Kommentar zum Zollkrieg: Die EU muss auf die US-Techkonzerne zielen
>Wenn es um Zölle geht, dann fackelt Donald Trump nicht lange – er greift zum Flammenwerfer. Und benimmt sich wie ein 80er-Actionheld auf Rachefeldzug, der das Welthandelssystem brennen sehen will. China hat stante pede mit harten Gegenmaßnahmen auf Trumps Draufgängertum geantwortet. Und die EU, tja, was macht die eigentlich? Hängt die gepfefferte Antwort noch im Fax fest?
Axel Kannenberg durchforstet seit 2012 für heise online und seit 2023 für iX die unendlichen Weiten des Internets nach News, die noch nie ein Mensch zuvor gesehen hat. Beherrscht die edle Kunst des Beleidigungsfechtens. Hat 2013 einen Döner für umgerechnet mehrere Tausend Euro genossen (nach heutigem Bitcoinkurs).
Am Montag machte EU-Kommissionspräsidentin Ursula von der Leyen noch das Angebot einer Freihandelszone auf Industriegüter – und kassierte die erwartbare Watsche Trumps. Nun kursieren Berichte über eine Liste mit zahlreichen Gütern, auf die die EU Zölle erheben wolle, teilweise ab Mai, teilweise ab Dezember – die EU-Staaten sollen darüber am Mittwoch abstimmen. Auf der Liste finden sich etwa Harley-Davidson-Motorräder, Boote, Rindfleisch, Sojabohnen, Kaugummi, Zahnseide und Erdnussbutter. Die habe man ausgewählt, weil sie in Staaten hergestellt werden, die die Republikaner wählen, oder weil es sich um ikonische amerikanische Produkte handelt.

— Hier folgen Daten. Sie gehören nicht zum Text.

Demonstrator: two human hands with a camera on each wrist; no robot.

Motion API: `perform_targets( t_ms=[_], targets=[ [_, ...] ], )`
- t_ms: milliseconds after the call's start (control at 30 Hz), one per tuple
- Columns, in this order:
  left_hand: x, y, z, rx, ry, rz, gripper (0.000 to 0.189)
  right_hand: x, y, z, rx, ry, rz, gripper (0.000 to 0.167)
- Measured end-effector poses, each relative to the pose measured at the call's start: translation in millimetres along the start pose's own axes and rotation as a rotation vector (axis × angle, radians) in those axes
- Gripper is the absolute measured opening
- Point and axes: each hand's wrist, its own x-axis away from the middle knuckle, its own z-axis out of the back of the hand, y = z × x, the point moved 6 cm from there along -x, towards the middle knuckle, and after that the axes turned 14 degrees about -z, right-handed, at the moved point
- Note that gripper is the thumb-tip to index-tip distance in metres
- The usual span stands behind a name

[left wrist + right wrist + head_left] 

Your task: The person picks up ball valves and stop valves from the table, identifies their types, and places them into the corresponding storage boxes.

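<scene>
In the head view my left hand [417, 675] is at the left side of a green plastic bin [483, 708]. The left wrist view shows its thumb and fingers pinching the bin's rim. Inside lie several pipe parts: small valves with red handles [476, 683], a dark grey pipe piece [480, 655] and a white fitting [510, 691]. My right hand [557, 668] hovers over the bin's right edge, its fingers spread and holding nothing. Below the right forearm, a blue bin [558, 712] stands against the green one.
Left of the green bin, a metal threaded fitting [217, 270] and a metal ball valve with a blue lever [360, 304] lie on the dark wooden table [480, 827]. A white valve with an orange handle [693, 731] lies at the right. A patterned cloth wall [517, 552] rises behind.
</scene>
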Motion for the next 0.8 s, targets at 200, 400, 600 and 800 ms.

Handelsungleichgewicht? Haben wir auch
Könnten wir statt schlappen Symbol-Zöllen auf Cowboyhüte und Käse aus der Sprühdose bitte mal dahin zielen, wo es wirklich weh tut? Ich meine natürlich die US-Techkonzerne. Gemessen an der Schleimspur, die deren CEOs huldvoll um ihro allergöttlichste Magnifizienz Donald I. gezogen haben, darf man sie ja wohl auch zu den Unterstützern der Republikaner zählen.
Ein massives Handelsungleichgewicht, diesmal zu Ungunsten der EU, braucht man ebenfalls nicht lange suchen. Betriebssysteme, Bürosoftware, Clouddienste, KI, soziale Medien, Streaming, Online-Handel und -Werbung – fast überall wird der deutsche wie der europäische Digitalraum schließlich von US-Anbietern dominiert. Allein Alphabet, Microsoft, Apple, Meta und Amazon haben 2024 rund 400 Milliarden US-Dollar Gewinn gemacht, das ist fast einmal das deutsche Sondervermögen für Infrastruktur. Ein angedrohter Tritt in diese Kronjuwelen dürfte jedenfalls sitzen.
Einmal das volle Paket bitte
Vergangene Woche noch zitierten Berichte eine Sprecherin der französischen Regierung, dass die EU ebenfalls Dienstleistungen bei ihren Vergeltungsmaßnahmen aufs Korn nehmen wolle – und das hieße auch: digitale Dienste. Genau das braucht es jetzt: ein großes Paket wider Big Tech mit Zöllen, Sondersteuern, Beschränkungen im Beschaffungswesen und all den bürokratischen Daumenschrauben und Nippelklemmen, wie sie nur die evil Masterminds der EU aushecken können. Noch ein Einführungsfrist-Schleifchen drum und mit besten Grüßen eines Wirtschaftsraums von fast 500 Millionen Menschen ab ans Weiße Haus.
Das wäre ein Zeichen der Stärke, was ja scheinbar das Einzige ist, das Trump respektiert. Und es würde die nötige Verhandlungsmasse schaffen. Wer so hart einsteigt, kann sich nämlich problemlos auf ein angemessenes Ergebnis herunterhandeln lassen. Der Dealmaker im Weißen Haus könnte sich im Anschluss sogar noch von seiner MAGA-Crowd feiern lassen, was er wieder Tolles rausgeholt hat.